== Work required ==
Take the lines below between the one holding "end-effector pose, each" and the one holding "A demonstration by", inclusive, and copy them exactly. Add nothing.

== Information shown ==
<<<<
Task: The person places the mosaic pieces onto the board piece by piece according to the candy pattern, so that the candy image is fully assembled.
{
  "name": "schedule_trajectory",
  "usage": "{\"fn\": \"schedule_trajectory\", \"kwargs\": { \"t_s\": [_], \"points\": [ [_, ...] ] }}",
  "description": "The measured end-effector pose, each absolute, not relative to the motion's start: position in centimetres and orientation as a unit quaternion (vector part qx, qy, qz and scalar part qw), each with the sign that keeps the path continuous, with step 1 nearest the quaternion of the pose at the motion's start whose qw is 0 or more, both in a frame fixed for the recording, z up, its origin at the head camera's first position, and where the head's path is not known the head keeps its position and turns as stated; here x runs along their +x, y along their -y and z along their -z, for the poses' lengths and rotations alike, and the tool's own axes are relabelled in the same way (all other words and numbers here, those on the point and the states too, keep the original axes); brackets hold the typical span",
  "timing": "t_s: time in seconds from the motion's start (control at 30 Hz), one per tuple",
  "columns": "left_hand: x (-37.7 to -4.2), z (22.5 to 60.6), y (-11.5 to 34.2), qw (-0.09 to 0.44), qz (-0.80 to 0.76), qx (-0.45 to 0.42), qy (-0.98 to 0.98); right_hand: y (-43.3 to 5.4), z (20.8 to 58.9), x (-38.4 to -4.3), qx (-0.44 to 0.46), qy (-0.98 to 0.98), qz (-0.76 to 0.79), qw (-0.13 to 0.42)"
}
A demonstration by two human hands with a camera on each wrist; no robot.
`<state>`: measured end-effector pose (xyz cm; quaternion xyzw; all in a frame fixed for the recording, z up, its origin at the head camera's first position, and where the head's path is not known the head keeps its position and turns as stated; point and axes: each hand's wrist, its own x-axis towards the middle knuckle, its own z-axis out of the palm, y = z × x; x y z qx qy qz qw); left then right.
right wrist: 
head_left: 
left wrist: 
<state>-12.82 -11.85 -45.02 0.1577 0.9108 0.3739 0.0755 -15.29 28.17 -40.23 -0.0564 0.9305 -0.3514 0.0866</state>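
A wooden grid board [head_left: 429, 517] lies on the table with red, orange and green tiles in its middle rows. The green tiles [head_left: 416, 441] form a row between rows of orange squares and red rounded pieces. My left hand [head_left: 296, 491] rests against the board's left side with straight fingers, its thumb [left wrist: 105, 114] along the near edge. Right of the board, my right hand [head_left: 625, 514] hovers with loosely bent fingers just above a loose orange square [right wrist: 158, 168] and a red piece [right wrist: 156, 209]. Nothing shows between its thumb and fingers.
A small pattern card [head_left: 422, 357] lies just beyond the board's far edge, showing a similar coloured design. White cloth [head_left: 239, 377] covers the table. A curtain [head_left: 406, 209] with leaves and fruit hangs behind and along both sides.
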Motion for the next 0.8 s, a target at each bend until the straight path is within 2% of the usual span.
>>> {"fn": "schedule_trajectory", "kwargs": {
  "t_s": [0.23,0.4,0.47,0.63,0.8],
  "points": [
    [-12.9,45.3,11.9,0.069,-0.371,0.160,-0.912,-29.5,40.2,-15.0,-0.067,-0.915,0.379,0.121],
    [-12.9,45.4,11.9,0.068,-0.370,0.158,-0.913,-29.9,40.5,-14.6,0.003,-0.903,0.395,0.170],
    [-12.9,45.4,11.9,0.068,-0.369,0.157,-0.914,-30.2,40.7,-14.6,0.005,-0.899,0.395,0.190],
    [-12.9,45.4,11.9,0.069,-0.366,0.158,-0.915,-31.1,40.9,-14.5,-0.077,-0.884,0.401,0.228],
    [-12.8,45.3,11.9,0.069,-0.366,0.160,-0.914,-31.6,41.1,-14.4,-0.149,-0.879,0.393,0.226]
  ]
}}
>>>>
== Problem solution ==
  "description": "The measured end-effector pose, each absolute, not relative to the motion's start: position in centimetres and orientation as a unit quaternion (vector part qx, qy, qz and scalar part qw), each with the sign that keeps the path continuous, with step 1 nearest the quaternion of the pose at the motion's start whose qw is 0 or more, both in a frame fixed for the recording, z up, its origin at the head camera's first position, and where the head's path is not known the head keeps its position and turns as stated; here x runs along their +x, y along their -y and z along their -z, for the poses' lengths and rotations alike, and the tool's own axes are relabelled in the same way (all other words and numbers here, those on the point and the states too, keep the original axes); brackets hold the typical span",
  "timing": "t_s: time in seconds from the motion's start (control at 30 Hz), one per tuple",
  "columns": "left_hand: x (-37.7 to -4.2), z (22.5 to 60.6), y (-11.5 to 34.2), qw (-0.09 to 0.44), qz (-0.80 to 0.76), qx (-0.45 to 0.42), qy (-0.98 to 0.98); right_hand: y (-43.3 to 5.4), z (20.8 to 58.9), x (-38.4 to -4.3), qx (-0.44 to 0.46), qy (-0.98 to 0.98), qz (-0.76 to 0.79), qw (-0.13 to 0.42)"
}
A demonstration by two human hands with a camera on each wrist; no robot.

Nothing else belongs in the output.